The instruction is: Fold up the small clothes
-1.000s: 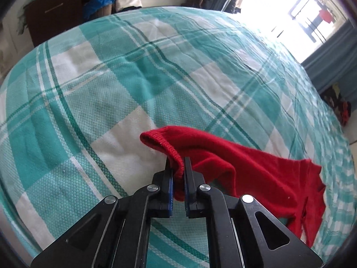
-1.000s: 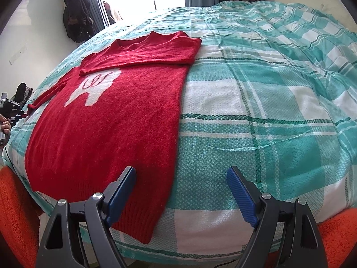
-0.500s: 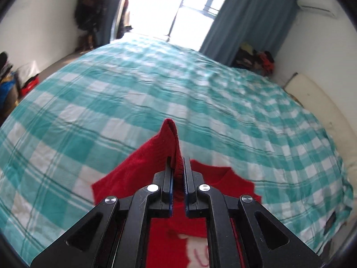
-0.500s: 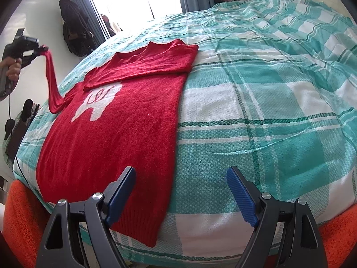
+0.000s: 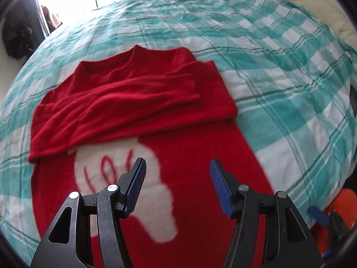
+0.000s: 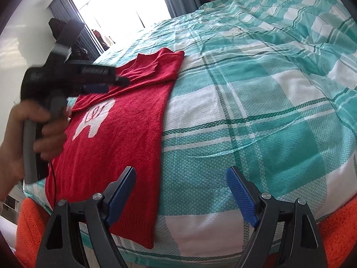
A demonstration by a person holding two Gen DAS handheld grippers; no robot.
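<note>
Bedroom, bright window [image 6: 125,4] at the far end, dark curtains either side. Bed [image 5: 290,89] takes up most of both views, covered in a teal-and-white check spread, slightly rumpled.

Left to right:

- Person's hand [image 6: 31,134] on the grip of the left claw [image 5: 177,187], seen side-on and blurred from the right wrist. From its own camera the jaws have just been opening; they stand apart with nothing between them, hanging above the chest of the sweater.
- Red sweater [image 5: 200,156] lies flat on the near left part of the bed, face up, white motif [image 5: 125,185] on the chest, neck away from the person. Both sleeves [image 5: 125,96] are folded across the upper chest, one lying over the other, cuff end toward the right shoulder. Hem [image 6: 133,227] sits at the near edge of the bed.
- Right claw [image 6: 180,189] released, jaws wide, empty, hovering over the near edge of the bed; its left finger is over the hem corner, its right finger over bare spread.
- Orange fabric [image 6: 339,223] at the bottom corners, below the bed edge; cannot tell what it is.

Handling, as judged: fuzzy knit, soft and limp, light, will sag and stretch if lifted by one point. Not slippery; the nap should grip the blue pads and cling to the spread. Best holds look like the two hem corners, pinching through both layers, one claw each, then carrying the hem up toward the neck. Crossed sleeves are loose and could slide off if the body is dragged.
</note>
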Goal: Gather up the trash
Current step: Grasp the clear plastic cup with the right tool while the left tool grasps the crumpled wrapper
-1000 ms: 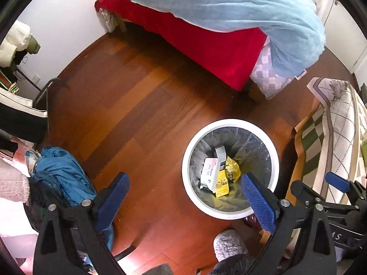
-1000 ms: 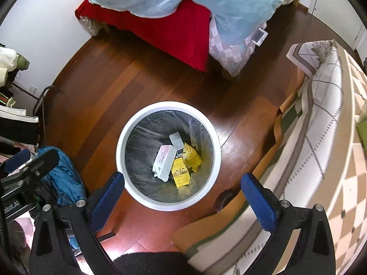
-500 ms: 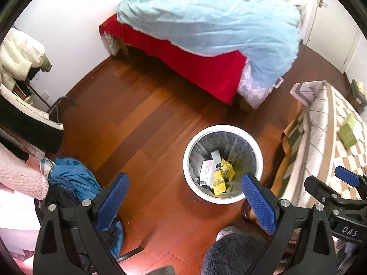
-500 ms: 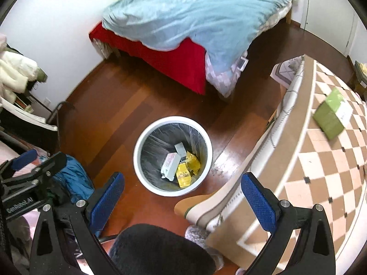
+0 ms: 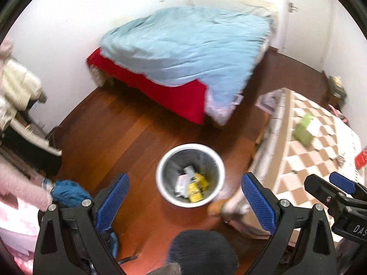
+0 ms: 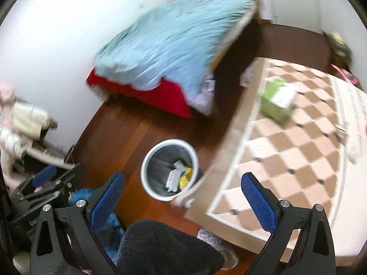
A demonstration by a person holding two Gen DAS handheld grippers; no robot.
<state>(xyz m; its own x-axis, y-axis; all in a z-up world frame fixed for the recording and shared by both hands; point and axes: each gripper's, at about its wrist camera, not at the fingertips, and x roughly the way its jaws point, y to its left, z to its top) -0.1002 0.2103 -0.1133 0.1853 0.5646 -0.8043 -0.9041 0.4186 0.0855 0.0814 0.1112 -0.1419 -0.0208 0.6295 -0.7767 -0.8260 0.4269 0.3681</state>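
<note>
A white round trash bin (image 5: 161,184) (image 6: 146,183) with a clear liner stands on the wooden floor; white and yellow packets (image 5: 193,189) (image 6: 179,177) lie inside it. My left gripper (image 5: 185,199) is open high above the bin, nothing between its blue pads. My right gripper (image 6: 182,200) is open too, held over the bin's right rim and the edge of the checkered table (image 6: 286,149). A green box (image 5: 305,131) (image 6: 276,103) lies on that table, and a red item (image 5: 361,159) shows at its far right edge.
A bed with a light blue duvet (image 5: 190,45) and red sheet fills the back. Blue clothing (image 5: 67,190) and hanging coats (image 5: 18,89) crowd the left. The person's dark knee (image 6: 165,247) and slippers sit at the bottom. Bare floor lies between bed and bin.
Both grippers have risen and pulled back from the bin, which now looks smaller. More of the checkered table with the green box has come into view. Both stay open.
</note>
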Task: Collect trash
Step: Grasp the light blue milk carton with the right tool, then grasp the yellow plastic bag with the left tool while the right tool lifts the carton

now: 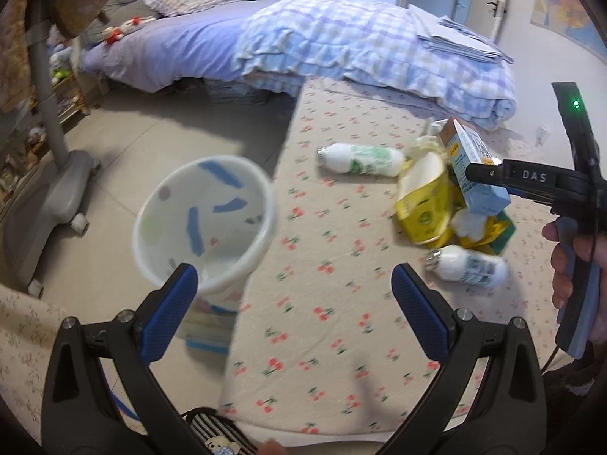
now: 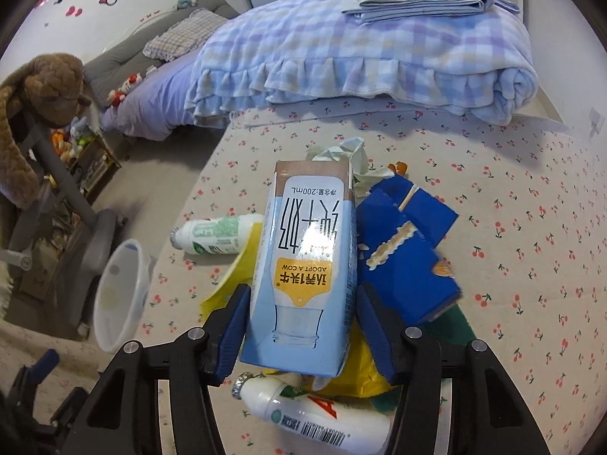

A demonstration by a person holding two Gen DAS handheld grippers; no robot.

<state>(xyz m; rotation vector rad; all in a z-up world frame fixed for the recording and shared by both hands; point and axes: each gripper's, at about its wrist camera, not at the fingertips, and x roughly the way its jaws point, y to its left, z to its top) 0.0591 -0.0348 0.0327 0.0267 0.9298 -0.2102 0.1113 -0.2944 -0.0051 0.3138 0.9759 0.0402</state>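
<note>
Left claw point(image 1: 294, 292): black arms, blue textured pads, silver screws.
Right claw point(image 2: 299, 324): same black arms, blue pads, silver screws; white "DAS" lettering, green light.
Right hand point(image 1: 569, 261): bare skin, dark cable beside it.

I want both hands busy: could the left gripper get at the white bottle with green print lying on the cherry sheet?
Probably yes. The left gripper is open and empty, and the white bottle lies apart from the pile with bare cherry sheet between them.
</note>
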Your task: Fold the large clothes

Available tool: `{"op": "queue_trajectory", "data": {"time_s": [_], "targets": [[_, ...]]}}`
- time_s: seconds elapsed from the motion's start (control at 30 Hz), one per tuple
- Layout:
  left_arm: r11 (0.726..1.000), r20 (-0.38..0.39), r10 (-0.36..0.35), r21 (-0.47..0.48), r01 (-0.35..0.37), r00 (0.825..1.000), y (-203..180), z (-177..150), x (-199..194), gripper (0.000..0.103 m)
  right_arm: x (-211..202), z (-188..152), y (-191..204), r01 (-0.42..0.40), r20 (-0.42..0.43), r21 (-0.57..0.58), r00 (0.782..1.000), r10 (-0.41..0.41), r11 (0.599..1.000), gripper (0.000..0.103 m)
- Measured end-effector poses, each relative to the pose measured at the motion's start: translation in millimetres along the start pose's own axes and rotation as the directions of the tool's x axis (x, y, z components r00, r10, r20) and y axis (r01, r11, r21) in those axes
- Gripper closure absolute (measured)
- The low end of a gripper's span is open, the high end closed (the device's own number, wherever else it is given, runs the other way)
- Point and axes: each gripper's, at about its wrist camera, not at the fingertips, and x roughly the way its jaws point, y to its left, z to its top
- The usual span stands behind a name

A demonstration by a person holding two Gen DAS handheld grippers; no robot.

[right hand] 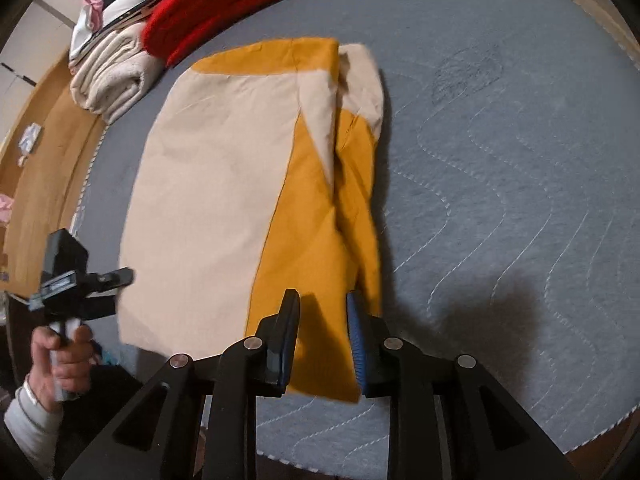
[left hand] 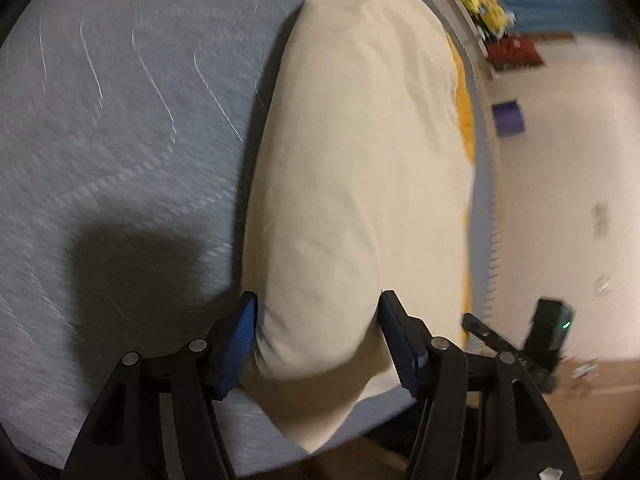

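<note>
A cream and mustard-yellow garment [right hand: 208,184] lies folded into a long rectangle on a grey quilted mat [right hand: 500,160]. In the left wrist view the garment [left hand: 360,160] shows mostly its cream side, with a yellow strip along its right edge. My left gripper [left hand: 319,306] stands open, its blue pads wide apart on either side of the garment's near end. My right gripper [right hand: 322,306] hovers over the yellow near corner, slightly open, with its pads not pressing the cloth. A hand [right hand: 60,352] holds the left gripper [right hand: 80,280] at the garment's left near corner.
A red fuzzy garment [right hand: 224,4], a folded cream knit [right hand: 112,80] and other stacked clothes [right hand: 116,0] lie at the mat's far left. The wooden floor [right hand: 48,168] runs past the mat's left edge. Yellow toys [left hand: 480,0] and a purple item [left hand: 508,118] sit beyond the mat.
</note>
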Motion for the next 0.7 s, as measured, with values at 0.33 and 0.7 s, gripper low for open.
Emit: {"op": "queue_trajectory", "data": {"time_s": [0.33,0.7], "targets": [[0.922,0.098,0.297,0.231,-0.312,0.950,-14,-36,-53,0.037,8,-30,0,0.301,0.002,-0.101,0.953,-0.303,0.948,0.078],[0.664,0.613,0.445,0.263,-0.700,0.653,-126,-137,-135,0.011,-130,-87,72,0.412,0.467,0.006,0.804,-0.367,0.911,0.005]]}}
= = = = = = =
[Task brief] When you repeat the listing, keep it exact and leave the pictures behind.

[Exercise solution]
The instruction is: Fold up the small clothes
-1.000s: 
-1.000s: 
-0.500s: 
-0.500s: 
+0.000s: 
+0.000s: 
A demonstration by a person holding two Gen DAS handheld grippers; no robot.
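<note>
Bedroom, bright window [image 6: 125,4] at the far end, dark curtains either side. Bed [image 5: 290,89] takes up most of both views, covered in a teal-and-white check spread, slightly rumpled.

Left to right:

- Person's hand [image 6: 31,134] on the grip of the left claw [image 5: 177,187], seen side-on and blurred from the right wrist. From its own camera the jaws have just been opening; they stand apart with nothing between them, hanging above the chest of the sweater.
- Red sweater [image 5: 200,156] lies flat on the near left part of the bed, face up, white motif [image 5: 125,185] on the chest, neck away from the person. Both sleeves [image 5: 125,96] are folded across the upper chest, one lying over the other, cuff end toward the right shoulder. Hem [image 6: 133,227] sits at the near edge of the bed.
- Right claw [image 6: 180,189] released, jaws wide, empty, hovering over the near edge of the bed; its left finger is over the hem corner, its right finger over bare spread.
- Orange fabric [image 6: 339,223] at the bottom corners, below the bed edge; cannot tell what it is.

Handling, as judged: fuzzy knit, soft and limp, light, will sag and stretch if lifted by one point. Not slippery; the nap should grip the blue pads and cling to the spread. Best holds look like the two hem corners, pinching through both layers, one claw each, then carrying the hem up toward the neck. Crossed sleeves are loose and could slide off if the body is dragged.
</note>
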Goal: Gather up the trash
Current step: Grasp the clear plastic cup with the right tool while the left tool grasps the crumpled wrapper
-1000 ms: 
-1000 ms: 
-500 ms: 
-500 ms: 
+0 ms: 
+0 ms: 
A demonstration by a person holding two Gen DAS handheld grippers; no robot.
<state>(xyz m; its own x-axis, y-axis; all in a z-up world frame fixed for the recording and shared by both hands; point and axes: each gripper's, at about its wrist camera, not at the fingertips, and x roughly the way its jaws point, y to its left, z to its top) -0.1002 0.2103 -0.1133 0.1853 0.5646 -0.8043 -0.9041 0.4186 0.0855 0.0814 0.1112 -0.1419 -0.0208 0.6295 -0.7767 -0.8260 0.4269 0.3681</state>
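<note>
A white round trash bin (image 5: 161,184) (image 6: 146,183) with a clear liner stands on the wooden floor; white and yellow packets (image 5: 193,189) (image 6: 179,177) lie inside it. My left gripper (image 5: 185,199) is open high above the bin, nothing between its blue pads. My right gripper (image 6: 182,200) is open too, held over the bin's right rim and the edge of the checkered table (image 6: 286,149). A green box (image 5: 305,131) (image 6: 276,103) lies on that table, and a red item (image 5: 361,159) shows at its far right edge.
A bed with a light blue duvet (image 5: 190,45) and red sheet fills the back. Blue clothing (image 5: 67,190) and hanging coats (image 5: 18,89) crowd the left. The person's dark knee (image 6: 165,247) and slippers sit at the bottom. Bare floor lies between bed and bin.
Both grippers have risen and pulled back from the bin, which now looks smaller. More of the checkered table with the green box has come into view. Both stay open.
</note>
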Task: Collect trash
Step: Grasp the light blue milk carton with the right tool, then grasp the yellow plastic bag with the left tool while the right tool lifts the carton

now: 
now: 

A demonstration by a person holding two Gen DAS handheld grippers; no robot.

<state>(xyz m; rotation vector rad; all in a z-up world frame fixed for the recording and shared by both hands; point and axes: each gripper's, at about its wrist camera, not at the fingertips, and x roughly the way its jaws point, y to its left, z to its top) 0.0591 -0.0348 0.0327 0.0267 0.9298 -0.2102 0.1113 -0.2944 -0.0051 0.3138 0.9759 0.0402</state>
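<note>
Left claw point(image 1: 294, 292): black arms, blue textured pads, silver screws.
Right claw point(image 2: 299, 324): same black arms, blue pads, silver screws; white "DAS" lettering, green light.
Right hand point(image 1: 569, 261): bare skin, dark cable beside it.

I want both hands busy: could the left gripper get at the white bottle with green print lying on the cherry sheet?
Probably yes. The left gripper is open and empty, and the white bottle lies apart from the pile with bare cherry sheet between them.
</note>
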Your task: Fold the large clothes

Available tool: `{"op": "queue_trajectory", "data": {"time_s": [_], "targets": [[_, ...]]}}`
- time_s: seconds elapsed from the motion's start (control at 30 Hz), one per tuple
- Layout:
  left_arm: r11 (0.726..1.000), r20 (-0.38..0.39), r10 (-0.36..0.35), r21 (-0.47..0.48), r01 (-0.35..0.37), r00 (0.825..1.000), y (-203..180), z (-177..150), x (-199..194), gripper (0.000..0.103 m)
  right_arm: x (-211..202), z (-188..152), y (-191..204), r01 (-0.42..0.40), r20 (-0.42..0.43), r21 (-0.57..0.58), r00 (0.782..1.000), r10 (-0.41..0.41), r11 (0.599..1.000), gripper (0.000..0.103 m)
- Measured end-effector poses, each relative to the pose measured at the motion's start: translation in millimetres along the start pose's own axes and rotation as the directions of the tool's x axis (x, y, z components r00, r10, r20) and y axis (r01, r11, r21) in those axes
- Gripper closure absolute (measured)
- The low end of a gripper's span is open, the high end closed (the device's own number, wherever else it is given, runs the other way)
- Point and axes: each gripper's, at about its wrist camera, not at the fingertips, and x roughly the way its jaws point, y to its left, z to its top
- The usual span stands behind a name

A demonstration by a person holding two Gen DAS handheld grippers; no robot.

[right hand] 
[left hand] 

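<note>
A cream and mustard-yellow garment [right hand: 208,184] lies folded into a long rectangle on a grey quilted mat [right hand: 500,160]. In the left wrist view the garment [left hand: 360,160] shows mostly its cream side, with a yellow strip along its right edge. My left gripper [left hand: 319,306] stands open, its blue pads wide apart on either side of the garment's near end. My right gripper [right hand: 322,306] hovers over the yellow near corner, slightly open, with its pads not pressing the cloth. A hand [right hand: 60,352] holds the left gripper [right hand: 80,280] at the garment's left near corner.
A red fuzzy garment [right hand: 224,4], a folded cream knit [right hand: 112,80] and other stacked clothes [right hand: 116,0] lie at the mat's far left. The wooden floor [right hand: 48,168] runs past the mat's left edge. Yellow toys [left hand: 480,0] and a purple item [left hand: 508,118] sit beyond the mat.
</note>
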Motion for the next 0.7 s, as measured, with values at 0.33 and 0.7 s, gripper low for open.
Emit: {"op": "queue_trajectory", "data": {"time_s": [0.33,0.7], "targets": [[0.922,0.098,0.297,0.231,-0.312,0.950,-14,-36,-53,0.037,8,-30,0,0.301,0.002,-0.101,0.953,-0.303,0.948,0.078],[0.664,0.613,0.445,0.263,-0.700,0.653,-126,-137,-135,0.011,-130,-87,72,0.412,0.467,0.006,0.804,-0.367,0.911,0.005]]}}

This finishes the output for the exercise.